BEGIN

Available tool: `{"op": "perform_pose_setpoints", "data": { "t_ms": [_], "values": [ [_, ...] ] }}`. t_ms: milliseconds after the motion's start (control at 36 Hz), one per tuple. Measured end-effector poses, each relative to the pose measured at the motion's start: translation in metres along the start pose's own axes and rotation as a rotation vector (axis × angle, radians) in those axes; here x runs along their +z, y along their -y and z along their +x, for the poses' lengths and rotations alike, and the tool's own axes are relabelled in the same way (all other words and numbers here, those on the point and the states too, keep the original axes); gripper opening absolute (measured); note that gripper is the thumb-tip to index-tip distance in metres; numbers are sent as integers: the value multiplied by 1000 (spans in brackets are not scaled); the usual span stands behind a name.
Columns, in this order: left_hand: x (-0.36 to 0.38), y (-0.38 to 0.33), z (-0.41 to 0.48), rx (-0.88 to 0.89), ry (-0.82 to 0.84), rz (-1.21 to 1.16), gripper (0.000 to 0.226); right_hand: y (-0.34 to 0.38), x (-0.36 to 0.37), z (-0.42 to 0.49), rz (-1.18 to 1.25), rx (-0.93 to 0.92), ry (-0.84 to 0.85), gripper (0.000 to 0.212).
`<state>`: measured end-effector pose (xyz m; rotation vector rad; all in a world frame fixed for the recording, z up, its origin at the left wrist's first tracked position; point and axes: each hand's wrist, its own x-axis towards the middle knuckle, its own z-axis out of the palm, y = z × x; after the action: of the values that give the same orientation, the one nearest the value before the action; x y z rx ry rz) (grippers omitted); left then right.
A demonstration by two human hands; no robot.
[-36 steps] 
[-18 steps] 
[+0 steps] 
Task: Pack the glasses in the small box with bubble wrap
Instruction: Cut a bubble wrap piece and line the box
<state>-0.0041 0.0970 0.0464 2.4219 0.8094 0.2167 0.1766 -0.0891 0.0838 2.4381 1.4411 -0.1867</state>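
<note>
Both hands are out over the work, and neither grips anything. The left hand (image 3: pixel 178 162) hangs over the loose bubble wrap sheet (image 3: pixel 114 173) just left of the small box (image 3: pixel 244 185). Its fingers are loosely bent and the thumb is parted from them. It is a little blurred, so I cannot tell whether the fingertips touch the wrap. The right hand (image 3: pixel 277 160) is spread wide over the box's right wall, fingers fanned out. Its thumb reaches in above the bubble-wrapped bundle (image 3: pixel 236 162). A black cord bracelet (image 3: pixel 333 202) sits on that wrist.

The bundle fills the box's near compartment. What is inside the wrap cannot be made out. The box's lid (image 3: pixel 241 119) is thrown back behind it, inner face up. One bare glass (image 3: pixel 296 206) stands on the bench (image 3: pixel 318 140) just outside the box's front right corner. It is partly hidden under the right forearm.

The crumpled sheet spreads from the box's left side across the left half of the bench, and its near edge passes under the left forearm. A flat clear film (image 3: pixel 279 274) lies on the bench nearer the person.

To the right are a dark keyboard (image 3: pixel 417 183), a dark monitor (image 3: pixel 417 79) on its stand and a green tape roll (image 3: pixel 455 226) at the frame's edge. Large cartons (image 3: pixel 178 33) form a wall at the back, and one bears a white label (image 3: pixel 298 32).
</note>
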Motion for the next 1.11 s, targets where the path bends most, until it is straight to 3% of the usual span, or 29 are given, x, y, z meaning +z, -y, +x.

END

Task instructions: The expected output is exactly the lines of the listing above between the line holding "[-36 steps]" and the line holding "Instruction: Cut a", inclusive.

Exercise response:
[-36 steps] 
[-18 steps] 
[+0 steps] 
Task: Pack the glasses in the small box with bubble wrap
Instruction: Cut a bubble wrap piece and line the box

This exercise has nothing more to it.